Instructions to follow -
The records follow. Print, word for word, the first line through the "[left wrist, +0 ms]" line.

(Stored items)
== Segment start ==

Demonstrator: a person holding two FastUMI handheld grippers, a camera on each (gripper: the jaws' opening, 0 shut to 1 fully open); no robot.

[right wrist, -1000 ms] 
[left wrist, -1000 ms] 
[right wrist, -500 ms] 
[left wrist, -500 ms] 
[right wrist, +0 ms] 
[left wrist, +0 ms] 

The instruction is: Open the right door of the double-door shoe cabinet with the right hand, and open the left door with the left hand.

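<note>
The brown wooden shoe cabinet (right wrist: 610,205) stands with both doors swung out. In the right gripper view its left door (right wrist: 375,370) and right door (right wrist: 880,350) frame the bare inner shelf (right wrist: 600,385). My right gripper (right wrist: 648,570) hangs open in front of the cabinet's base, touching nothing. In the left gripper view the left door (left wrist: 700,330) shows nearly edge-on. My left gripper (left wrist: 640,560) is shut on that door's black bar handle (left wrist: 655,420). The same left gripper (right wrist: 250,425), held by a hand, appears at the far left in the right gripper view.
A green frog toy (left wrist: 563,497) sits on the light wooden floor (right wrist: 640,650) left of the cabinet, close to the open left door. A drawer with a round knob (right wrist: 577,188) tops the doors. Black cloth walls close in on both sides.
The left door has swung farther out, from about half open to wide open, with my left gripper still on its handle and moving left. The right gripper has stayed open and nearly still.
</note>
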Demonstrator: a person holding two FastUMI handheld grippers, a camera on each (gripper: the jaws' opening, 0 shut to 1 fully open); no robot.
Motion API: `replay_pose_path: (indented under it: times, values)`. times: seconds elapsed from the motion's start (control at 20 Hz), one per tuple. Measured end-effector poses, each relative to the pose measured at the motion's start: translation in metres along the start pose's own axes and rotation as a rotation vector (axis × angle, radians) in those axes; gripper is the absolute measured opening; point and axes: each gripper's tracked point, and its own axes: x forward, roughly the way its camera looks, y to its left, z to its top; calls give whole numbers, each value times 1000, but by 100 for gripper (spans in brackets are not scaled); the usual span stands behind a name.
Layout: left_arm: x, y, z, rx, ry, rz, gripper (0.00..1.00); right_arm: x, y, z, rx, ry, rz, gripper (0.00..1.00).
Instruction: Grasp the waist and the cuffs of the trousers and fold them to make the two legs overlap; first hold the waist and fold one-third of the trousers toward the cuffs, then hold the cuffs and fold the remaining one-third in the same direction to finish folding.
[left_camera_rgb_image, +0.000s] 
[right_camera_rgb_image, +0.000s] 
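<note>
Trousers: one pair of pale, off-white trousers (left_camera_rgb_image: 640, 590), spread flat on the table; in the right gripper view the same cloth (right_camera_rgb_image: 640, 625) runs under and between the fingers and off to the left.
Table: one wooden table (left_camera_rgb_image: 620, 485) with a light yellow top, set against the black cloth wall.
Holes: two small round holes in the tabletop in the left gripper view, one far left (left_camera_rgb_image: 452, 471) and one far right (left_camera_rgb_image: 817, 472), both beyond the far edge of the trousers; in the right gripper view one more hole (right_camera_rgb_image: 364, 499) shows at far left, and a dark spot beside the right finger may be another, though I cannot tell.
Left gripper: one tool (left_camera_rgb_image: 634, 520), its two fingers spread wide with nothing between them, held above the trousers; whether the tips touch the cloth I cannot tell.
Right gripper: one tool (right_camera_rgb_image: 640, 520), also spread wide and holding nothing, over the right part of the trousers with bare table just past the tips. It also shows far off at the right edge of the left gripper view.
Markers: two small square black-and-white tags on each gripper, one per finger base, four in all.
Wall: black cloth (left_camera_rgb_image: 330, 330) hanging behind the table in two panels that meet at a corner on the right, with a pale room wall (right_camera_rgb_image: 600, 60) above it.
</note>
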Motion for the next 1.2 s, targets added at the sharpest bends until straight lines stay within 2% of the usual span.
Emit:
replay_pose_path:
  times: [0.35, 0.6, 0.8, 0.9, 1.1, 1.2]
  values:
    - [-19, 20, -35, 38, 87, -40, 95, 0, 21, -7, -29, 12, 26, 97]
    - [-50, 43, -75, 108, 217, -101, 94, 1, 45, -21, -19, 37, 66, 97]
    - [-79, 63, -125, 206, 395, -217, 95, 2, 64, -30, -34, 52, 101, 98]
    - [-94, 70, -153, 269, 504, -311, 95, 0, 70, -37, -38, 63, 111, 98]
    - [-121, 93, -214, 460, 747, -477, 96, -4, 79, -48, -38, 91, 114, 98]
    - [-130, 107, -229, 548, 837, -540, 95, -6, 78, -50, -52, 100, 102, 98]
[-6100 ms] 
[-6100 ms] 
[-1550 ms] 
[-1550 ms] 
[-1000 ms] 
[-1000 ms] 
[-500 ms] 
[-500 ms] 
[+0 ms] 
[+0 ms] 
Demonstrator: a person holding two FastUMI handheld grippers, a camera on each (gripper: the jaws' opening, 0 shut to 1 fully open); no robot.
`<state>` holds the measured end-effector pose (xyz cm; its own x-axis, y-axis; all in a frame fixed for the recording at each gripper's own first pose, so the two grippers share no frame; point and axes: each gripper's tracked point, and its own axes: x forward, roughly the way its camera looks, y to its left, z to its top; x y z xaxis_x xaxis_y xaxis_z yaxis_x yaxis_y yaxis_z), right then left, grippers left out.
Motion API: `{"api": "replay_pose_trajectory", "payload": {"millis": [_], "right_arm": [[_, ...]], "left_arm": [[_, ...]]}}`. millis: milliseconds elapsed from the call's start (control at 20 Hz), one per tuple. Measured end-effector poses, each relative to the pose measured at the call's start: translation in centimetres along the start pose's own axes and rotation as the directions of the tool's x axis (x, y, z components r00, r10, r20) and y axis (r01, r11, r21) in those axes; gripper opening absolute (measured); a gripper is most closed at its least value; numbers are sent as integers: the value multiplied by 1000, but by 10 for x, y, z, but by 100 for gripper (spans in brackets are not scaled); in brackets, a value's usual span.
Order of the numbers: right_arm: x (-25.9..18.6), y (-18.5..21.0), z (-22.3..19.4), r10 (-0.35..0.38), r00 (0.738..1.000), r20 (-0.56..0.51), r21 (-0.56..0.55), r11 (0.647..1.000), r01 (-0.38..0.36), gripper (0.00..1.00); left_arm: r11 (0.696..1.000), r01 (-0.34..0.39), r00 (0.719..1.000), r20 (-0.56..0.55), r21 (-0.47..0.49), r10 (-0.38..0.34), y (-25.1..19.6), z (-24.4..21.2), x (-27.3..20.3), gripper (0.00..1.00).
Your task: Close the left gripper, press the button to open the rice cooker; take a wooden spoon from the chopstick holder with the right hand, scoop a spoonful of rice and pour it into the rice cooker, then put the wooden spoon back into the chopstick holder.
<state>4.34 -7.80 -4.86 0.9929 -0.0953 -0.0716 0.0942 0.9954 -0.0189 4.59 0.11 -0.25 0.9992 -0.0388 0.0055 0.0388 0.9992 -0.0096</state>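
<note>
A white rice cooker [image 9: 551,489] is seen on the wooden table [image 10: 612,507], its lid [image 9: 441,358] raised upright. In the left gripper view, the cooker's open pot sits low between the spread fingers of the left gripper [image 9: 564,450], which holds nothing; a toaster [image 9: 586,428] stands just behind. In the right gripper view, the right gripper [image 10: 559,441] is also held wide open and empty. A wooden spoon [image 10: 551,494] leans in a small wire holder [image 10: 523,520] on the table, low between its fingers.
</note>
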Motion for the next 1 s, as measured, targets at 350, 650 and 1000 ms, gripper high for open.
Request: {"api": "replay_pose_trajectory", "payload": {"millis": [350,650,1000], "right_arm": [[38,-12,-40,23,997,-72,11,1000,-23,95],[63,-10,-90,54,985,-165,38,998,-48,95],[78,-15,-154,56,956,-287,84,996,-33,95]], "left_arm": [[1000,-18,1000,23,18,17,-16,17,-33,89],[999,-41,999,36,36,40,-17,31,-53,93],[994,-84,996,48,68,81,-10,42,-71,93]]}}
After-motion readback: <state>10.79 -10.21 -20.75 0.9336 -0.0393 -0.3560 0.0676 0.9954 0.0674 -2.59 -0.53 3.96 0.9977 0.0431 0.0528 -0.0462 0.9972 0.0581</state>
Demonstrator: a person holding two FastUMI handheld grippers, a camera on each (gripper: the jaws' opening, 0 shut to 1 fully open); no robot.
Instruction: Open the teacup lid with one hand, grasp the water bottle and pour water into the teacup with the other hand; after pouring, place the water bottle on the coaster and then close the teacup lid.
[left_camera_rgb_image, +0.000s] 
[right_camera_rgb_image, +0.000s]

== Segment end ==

Answer to this task -
Demonstrator: a person holding two FastUMI handheld grippers, a camera on each (gripper: the jaws' opening, 0 shut to 1 fully open); no robot.

[right wrist, -1000 ms] 
[left wrist, -1000 ms] 
[right wrist, -500 ms] 
[left wrist, -500 ms] 
[right wrist, +0 ms] 
[left wrist, +0 ms] 

Nothing else is part of this exercise.